▶ _Exercise instructions_
Transcribe every entry verbatim; omit pictures.

▶ _Task material_

[Start of section]

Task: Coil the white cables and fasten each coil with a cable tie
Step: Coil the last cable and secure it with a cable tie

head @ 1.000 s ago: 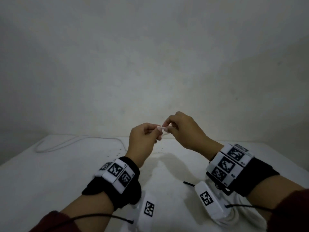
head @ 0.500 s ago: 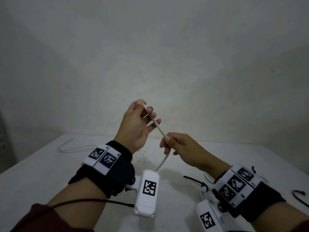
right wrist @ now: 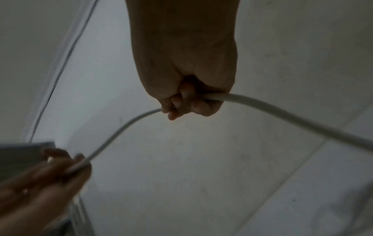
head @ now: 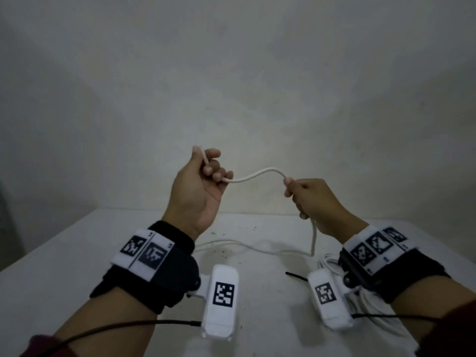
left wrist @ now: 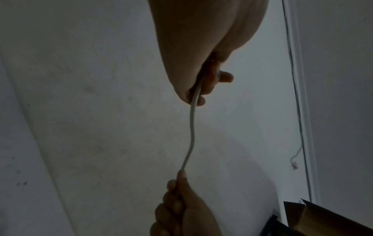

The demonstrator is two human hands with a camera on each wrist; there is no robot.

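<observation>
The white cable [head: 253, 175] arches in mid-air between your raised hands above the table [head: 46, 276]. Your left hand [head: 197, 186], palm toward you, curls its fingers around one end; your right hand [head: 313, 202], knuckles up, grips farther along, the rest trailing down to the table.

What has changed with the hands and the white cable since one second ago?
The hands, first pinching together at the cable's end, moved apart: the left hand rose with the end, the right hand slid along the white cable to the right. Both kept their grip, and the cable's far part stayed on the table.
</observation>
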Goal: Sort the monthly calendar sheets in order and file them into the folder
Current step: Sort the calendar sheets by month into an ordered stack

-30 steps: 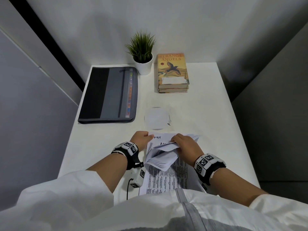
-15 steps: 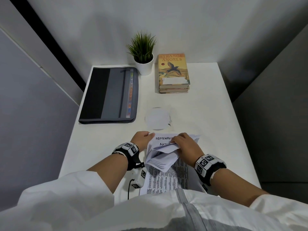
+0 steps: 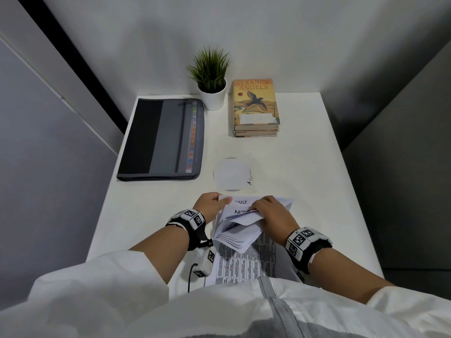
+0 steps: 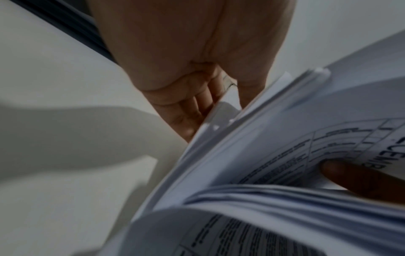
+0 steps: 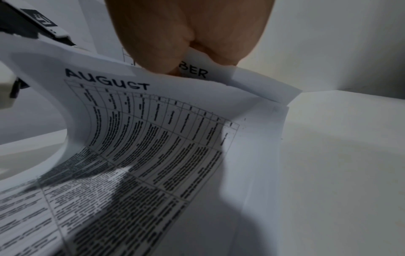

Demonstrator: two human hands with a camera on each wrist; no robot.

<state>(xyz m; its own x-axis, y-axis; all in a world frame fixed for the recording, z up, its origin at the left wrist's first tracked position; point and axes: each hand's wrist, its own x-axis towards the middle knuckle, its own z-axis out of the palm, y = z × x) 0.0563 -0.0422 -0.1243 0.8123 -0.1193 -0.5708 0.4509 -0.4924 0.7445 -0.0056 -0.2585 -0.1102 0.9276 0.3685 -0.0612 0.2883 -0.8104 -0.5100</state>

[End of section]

▶ _Result for this exercise_
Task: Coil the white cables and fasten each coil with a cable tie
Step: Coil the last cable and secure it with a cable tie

head @ 1.000 s ago: 
head @ 0.500 s ago: 
right wrist @ now: 
head @ now: 
left wrist @ now: 

The demonstrator is two human hands with a camera on each wrist; there is no robot.

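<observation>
The white cable [head: 253, 175] arches in mid-air between your raised hands above the table [head: 46, 276]. Your left hand [head: 197, 186], palm toward you, curls its fingers around one end; your right hand [head: 313, 202], knuckles up, grips farther along, the rest trailing down to the table.

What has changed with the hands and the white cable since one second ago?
The hands, first pinching together at the cable's end, moved apart: the left hand rose with the end, the right hand slid along the white cable to the right. Both kept their grip, and the cable's far part stayed on the table.
</observation>
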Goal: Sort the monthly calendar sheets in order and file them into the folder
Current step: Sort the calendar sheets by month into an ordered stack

-30 steps: 
-15 steps: 
+0 steps: 
+0 steps: 
+0 steps: 

Demonstrator: two human hands with a camera on each wrist; no robot.

<state>(xyz m; its own x-axis, y-axis; all in a world frame fixed for the recording, z up, its origin at the left wrist's first tracked position; point and axes: each hand's wrist, its own x-axis towards the middle knuckle, its own z-axis out of the palm, y = z × x) 0.0563 -0.0422 -0.1243 0.8123 -0.1193 -0.5708 0.4509 -0.4924 0.7445 -0.0056 -0.2585 -0.1102 0.9276 0.3685 -0.0612 0.2883 -0.8104 -0.5100</state>

The requested output has been produced.